# Sprachaufnahme von MD Recorder mit USB auf PC



## csei4 (6. Juni 2005)

Hallo
Ich möchte Interviews mit einem MD Recorder aufzeichen und via USB auf den Rechner schicken. Hab jetzt gelesen das das nicht geht (Eingebaute Sperre). 
Wenn dann nur vomr Kopfhörerausgang (oder Line out) zu Line in des PC.
Weiss da jemand was dazu, kann man das umgehen oder gilt die sperre nur für Musik Dateien.
Freu mich über Antworten.

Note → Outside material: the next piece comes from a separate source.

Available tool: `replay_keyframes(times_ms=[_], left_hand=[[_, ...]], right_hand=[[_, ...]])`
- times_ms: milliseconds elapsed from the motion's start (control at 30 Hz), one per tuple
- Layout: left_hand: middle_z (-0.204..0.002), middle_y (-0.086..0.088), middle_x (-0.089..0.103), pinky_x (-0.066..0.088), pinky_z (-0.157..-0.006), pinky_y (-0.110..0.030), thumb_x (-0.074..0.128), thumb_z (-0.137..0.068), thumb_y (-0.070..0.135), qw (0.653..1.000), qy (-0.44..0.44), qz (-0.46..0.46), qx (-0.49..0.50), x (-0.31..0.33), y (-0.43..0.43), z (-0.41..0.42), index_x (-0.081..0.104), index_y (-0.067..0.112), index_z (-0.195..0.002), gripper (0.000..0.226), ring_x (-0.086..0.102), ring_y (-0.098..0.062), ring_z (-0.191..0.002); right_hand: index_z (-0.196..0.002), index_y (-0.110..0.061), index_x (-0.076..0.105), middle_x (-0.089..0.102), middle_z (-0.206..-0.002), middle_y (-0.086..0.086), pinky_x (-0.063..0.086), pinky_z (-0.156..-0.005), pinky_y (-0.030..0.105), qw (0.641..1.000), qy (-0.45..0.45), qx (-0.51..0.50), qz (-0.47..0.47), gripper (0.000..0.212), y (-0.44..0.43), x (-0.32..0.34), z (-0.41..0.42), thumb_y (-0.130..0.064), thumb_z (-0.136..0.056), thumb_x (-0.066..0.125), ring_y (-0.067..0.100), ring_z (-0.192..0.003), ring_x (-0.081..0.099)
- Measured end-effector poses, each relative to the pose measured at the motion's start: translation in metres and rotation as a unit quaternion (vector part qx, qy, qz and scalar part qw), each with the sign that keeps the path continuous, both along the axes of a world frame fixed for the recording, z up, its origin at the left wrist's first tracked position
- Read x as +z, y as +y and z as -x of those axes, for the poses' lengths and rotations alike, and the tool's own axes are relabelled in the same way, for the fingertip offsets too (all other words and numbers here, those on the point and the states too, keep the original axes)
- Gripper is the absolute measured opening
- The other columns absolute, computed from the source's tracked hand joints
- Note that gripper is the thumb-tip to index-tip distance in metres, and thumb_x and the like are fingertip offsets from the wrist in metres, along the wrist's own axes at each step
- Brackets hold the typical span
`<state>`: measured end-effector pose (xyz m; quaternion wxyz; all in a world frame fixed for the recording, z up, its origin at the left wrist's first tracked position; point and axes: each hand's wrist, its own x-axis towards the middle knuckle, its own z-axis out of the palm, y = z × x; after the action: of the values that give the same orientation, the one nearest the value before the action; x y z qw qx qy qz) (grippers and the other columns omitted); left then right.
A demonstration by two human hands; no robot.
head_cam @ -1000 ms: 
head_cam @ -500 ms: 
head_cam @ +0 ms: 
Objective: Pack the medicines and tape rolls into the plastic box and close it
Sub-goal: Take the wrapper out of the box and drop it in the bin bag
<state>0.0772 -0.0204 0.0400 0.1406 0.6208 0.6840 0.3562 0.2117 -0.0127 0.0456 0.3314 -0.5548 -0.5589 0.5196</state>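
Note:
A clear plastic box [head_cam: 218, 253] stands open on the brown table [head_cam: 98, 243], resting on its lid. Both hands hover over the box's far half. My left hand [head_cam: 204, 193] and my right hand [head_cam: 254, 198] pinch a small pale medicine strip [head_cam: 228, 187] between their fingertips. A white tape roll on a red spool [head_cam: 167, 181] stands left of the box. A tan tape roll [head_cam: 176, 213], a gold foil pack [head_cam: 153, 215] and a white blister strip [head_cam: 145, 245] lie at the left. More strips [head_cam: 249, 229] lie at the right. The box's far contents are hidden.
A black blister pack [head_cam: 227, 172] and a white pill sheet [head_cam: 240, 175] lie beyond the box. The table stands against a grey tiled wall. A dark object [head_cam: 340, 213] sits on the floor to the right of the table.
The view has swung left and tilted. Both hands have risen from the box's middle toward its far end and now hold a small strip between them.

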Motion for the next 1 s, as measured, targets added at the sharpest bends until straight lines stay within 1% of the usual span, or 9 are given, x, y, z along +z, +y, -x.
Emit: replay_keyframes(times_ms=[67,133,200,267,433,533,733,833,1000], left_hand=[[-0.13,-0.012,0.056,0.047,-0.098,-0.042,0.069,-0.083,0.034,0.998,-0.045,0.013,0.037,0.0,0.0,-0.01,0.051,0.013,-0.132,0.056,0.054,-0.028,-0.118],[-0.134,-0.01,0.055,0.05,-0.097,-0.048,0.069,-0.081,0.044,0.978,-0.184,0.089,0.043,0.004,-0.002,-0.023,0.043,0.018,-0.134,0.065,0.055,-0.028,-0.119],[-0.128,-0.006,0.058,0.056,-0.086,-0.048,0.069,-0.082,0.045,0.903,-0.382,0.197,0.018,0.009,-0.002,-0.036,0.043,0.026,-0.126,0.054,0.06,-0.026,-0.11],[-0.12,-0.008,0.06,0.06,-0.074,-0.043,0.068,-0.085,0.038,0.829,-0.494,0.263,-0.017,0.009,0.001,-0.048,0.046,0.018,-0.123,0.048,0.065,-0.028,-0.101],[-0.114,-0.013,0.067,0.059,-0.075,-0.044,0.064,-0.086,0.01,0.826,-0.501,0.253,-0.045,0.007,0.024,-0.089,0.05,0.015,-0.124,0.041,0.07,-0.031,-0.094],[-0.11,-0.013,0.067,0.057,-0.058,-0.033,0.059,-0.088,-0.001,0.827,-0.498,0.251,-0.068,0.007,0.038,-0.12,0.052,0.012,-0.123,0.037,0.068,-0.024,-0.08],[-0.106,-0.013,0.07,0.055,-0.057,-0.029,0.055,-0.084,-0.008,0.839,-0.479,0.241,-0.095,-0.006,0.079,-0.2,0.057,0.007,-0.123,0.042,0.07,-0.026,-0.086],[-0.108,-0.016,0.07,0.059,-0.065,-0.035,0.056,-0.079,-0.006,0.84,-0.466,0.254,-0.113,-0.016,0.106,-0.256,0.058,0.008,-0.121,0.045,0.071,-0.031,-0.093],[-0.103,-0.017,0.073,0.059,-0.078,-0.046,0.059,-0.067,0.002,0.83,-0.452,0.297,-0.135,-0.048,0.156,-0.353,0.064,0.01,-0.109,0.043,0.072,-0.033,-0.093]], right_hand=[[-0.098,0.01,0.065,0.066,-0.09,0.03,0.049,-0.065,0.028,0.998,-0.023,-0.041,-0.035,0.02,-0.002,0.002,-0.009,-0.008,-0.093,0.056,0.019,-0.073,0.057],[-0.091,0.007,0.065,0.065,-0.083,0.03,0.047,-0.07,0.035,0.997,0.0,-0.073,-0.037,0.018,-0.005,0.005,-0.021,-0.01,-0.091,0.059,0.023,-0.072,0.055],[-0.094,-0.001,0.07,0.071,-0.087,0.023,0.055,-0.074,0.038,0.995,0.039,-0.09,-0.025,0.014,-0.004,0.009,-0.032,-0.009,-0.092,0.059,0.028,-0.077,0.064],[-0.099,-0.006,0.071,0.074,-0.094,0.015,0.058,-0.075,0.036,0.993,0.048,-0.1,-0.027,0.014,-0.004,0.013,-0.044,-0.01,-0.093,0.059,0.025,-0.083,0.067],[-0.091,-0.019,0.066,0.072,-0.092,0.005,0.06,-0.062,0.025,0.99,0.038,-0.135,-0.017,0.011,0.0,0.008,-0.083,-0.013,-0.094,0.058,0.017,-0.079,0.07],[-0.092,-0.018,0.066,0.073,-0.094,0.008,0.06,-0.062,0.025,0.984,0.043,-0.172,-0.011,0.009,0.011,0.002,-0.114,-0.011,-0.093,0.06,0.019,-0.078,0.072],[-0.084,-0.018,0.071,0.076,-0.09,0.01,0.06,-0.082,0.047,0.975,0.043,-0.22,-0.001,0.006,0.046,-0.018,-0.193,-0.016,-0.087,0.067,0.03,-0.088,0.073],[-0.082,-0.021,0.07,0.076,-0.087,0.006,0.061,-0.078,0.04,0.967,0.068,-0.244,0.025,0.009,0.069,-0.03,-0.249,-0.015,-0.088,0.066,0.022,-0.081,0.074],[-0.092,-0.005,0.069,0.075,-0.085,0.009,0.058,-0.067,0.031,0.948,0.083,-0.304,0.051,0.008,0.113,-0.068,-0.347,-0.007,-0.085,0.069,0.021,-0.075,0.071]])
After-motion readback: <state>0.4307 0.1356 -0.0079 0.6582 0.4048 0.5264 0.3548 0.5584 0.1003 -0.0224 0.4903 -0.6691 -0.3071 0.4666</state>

Danke Csei4


----------



## Andreas Späth (6. Juni 2005)

Ähm wieso geht das nicht ?
Welche Sperre ?
Und was ist das für ein Modell/Hersteller ?


----------



## csei4 (6. Juni 2005)

Hab in verschiedenen Foren gelesen z.b.http://www.supportnet.de/discussion/listmessages.asp?autoid=160784
das Sony (auch verschiedene Modelle) diese Sperre hat wenn man (Daten, Musik ?) von der MD auf den Rechner hochladen will.
Ich möchte einen Sony MZ-NH700 Hi-MD für Interviews kaufen um die Audio Files dann nicht langsam 1:1 hochladen zu müssen.
Geht das Eurer Meinung nach?


----------



## Andreas Späth (6. Juni 2005)

Achso.

Also jain das läuft folgendermasen

Dateien die draufkopiert wurden ( im sinne einer externen Festplatte ) kann man auch wieder zurückkopieren.
MP3s die zum Abspielen draufkopiert wurden ( mit der Software von Sony ) können nicht zurückkopiert werden.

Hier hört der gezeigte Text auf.